Print nothing except the lines of the listing below from the line with "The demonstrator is" to the line with "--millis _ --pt", each exactly as written, both ends included.

→ Provided data:
__________
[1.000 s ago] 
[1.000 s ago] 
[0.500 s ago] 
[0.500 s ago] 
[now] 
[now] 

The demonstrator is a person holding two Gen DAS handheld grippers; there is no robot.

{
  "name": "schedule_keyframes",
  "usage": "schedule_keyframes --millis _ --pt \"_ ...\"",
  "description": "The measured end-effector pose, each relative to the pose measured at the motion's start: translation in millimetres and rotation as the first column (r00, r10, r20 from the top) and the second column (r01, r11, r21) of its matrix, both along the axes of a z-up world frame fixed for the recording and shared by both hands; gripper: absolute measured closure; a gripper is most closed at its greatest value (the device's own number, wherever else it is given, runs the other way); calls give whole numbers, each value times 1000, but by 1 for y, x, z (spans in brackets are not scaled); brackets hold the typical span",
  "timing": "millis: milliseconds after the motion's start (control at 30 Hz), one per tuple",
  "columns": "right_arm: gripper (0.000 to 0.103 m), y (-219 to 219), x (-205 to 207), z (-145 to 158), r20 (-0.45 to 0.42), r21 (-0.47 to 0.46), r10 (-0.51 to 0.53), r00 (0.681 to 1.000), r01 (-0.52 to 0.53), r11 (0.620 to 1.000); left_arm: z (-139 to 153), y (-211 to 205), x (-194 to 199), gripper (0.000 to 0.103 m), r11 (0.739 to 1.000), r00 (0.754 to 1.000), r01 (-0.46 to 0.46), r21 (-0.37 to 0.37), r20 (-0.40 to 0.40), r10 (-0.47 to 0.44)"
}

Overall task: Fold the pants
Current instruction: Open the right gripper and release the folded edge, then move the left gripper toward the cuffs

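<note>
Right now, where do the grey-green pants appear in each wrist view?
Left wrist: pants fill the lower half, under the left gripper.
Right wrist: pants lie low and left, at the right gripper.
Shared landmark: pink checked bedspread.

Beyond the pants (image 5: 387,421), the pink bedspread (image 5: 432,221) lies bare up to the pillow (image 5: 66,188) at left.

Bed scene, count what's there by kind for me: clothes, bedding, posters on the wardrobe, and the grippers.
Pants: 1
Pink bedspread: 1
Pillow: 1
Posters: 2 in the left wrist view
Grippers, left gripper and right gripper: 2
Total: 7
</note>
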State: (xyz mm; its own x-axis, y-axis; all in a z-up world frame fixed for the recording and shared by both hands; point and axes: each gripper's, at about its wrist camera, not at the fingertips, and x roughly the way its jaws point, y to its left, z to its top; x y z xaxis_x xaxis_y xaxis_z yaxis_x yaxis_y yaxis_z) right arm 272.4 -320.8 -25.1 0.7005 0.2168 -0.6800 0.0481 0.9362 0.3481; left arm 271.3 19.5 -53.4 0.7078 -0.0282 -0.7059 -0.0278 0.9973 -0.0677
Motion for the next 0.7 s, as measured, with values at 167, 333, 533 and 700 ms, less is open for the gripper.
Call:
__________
→ Written reply:
The demonstrator is a person holding two Gen DAS handheld grippers; there is no robot.

{
  "name": "schedule_keyframes",
  "usage": "schedule_keyframes --millis _ --pt \"_ ...\"",

The output for this exercise is finished.